— What is expected —
Repeat only the lines below from the one containing "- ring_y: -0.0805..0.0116" through the one containing "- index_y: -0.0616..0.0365", inclusive, exactly as written.
──────────
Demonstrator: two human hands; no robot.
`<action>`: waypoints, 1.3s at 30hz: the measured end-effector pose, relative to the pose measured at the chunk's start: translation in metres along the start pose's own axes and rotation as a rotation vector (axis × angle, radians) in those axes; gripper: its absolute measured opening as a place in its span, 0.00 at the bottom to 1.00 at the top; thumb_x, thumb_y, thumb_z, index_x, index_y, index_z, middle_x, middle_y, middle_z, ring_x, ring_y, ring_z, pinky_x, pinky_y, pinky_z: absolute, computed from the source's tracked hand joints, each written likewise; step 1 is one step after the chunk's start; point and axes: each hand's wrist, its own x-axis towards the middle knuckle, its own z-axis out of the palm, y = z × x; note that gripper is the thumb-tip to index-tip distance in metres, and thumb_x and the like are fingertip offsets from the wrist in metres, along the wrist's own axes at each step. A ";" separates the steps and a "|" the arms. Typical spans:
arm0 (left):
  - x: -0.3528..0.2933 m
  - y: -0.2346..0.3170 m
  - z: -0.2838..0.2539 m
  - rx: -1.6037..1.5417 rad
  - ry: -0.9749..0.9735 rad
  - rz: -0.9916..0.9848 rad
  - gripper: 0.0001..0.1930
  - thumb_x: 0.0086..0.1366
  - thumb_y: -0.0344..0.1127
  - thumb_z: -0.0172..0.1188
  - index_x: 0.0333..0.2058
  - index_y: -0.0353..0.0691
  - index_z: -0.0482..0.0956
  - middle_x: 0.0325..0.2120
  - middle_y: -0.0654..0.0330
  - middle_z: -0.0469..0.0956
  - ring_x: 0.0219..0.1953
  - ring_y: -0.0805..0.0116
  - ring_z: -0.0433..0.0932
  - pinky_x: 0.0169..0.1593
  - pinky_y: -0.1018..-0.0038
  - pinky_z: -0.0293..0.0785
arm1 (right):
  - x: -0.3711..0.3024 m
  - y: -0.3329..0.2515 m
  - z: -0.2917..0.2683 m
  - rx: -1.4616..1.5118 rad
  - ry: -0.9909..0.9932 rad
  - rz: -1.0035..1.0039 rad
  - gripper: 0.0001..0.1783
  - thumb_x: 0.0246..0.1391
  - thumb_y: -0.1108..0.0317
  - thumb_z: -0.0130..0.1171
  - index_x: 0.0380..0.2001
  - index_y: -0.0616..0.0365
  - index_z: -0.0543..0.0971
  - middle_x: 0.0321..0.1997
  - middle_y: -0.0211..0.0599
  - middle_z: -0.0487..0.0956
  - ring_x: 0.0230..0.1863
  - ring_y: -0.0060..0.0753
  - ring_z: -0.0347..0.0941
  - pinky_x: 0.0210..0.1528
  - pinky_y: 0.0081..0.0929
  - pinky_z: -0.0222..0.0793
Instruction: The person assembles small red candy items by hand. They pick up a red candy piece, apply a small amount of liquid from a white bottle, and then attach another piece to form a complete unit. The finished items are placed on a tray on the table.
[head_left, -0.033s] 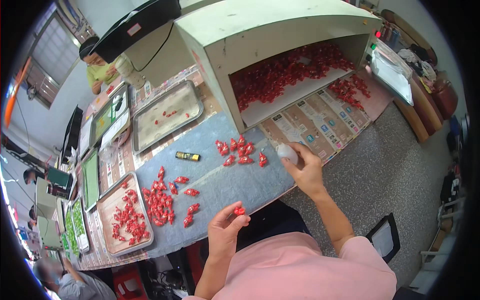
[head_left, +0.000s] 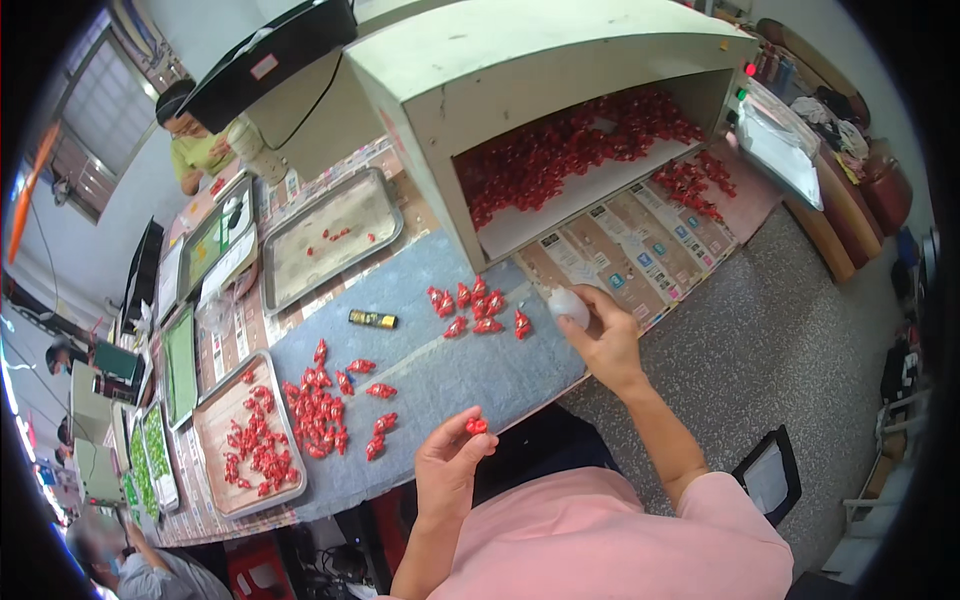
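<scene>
Between the thumb and fingers of my left hand (head_left: 447, 462) is a small red moulded piece (head_left: 477, 426), held just off the table's front edge. My right hand (head_left: 610, 345) grips a small whitish translucent squeeze bottle (head_left: 567, 308), its narrow tip pointing up and away from me. On the blue cloth (head_left: 420, 365) close to that bottle lies a small cluster of red figure-like pieces (head_left: 486, 308) with gold-toned marks. A larger heap of similar red pieces (head_left: 318, 412) sits farther left on the cloth.
A metal tray (head_left: 298, 462) at left carries many red pieces; another tray (head_left: 397, 228) behind holds a few. A black-and-yellow cylinder (head_left: 373, 319) lies on the cloth. The pale green open-fronted machine (head_left: 560, 52) contains a mass of red pieces. A person (head_left: 195, 150) sits across the table.
</scene>
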 end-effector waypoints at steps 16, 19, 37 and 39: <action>0.000 0.000 0.006 -0.207 -0.036 -0.026 0.16 0.66 0.24 0.53 0.52 0.29 0.72 0.43 0.52 0.78 0.42 0.64 0.79 0.49 0.69 0.76 | 0.117 0.017 -0.041 -0.417 -0.061 -0.349 0.11 0.45 0.80 0.55 0.34 0.60 0.79 0.44 0.41 0.79 0.53 0.51 0.69 0.57 0.37 0.65; 0.001 -0.001 0.007 -0.214 -0.026 -0.018 0.16 0.66 0.24 0.52 0.52 0.32 0.72 0.44 0.50 0.78 0.41 0.63 0.79 0.48 0.69 0.78 | 0.162 0.039 -0.026 -0.541 -0.097 -0.443 0.09 0.46 0.77 0.57 0.34 0.59 0.80 0.41 0.42 0.80 0.51 0.51 0.69 0.53 0.40 0.65; 0.000 -0.004 -0.005 -0.341 -0.086 -0.057 0.14 0.68 0.27 0.51 0.52 0.34 0.73 0.46 0.51 0.77 0.43 0.64 0.79 0.50 0.68 0.77 | 0.088 -0.008 -0.068 0.325 -0.140 0.106 0.07 0.53 0.76 0.59 0.37 0.65 0.80 0.37 0.36 0.80 0.38 0.25 0.76 0.42 0.21 0.72; 0.000 -0.003 -0.006 -0.372 -0.087 -0.078 0.14 0.69 0.28 0.50 0.52 0.34 0.73 0.46 0.51 0.77 0.44 0.64 0.78 0.50 0.68 0.77 | 0.053 -0.014 -0.069 0.438 -0.165 0.178 0.07 0.52 0.78 0.59 0.36 0.65 0.80 0.37 0.36 0.80 0.39 0.26 0.77 0.42 0.20 0.74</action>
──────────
— Response to the exercise —
  - ring_y: -0.0805..0.0116
  - ring_z: -0.0433..0.0932
  - pinky_x: 0.0169..0.1593
  - pinky_y: -0.1018..-0.0038
  - pinky_z: -0.0293..0.0785
arm1 (right):
  - x: -0.3711..0.3024 m
  - y: -0.3329..0.2515 m
  - z: -0.2917..0.2683 m
  - rx: -1.4616..1.5118 rad
  - ry: -0.9909..0.9932 rad
  - rz: -1.0035..1.0039 rad
  - gripper: 0.0001..0.1783
  - thumb_x: 0.0246..0.1391
  - thumb_y: -0.1108..0.0317
  - thumb_z: -0.0130..0.1171
  - index_x: 0.0380..0.2001
  - index_y: -0.0616..0.0365

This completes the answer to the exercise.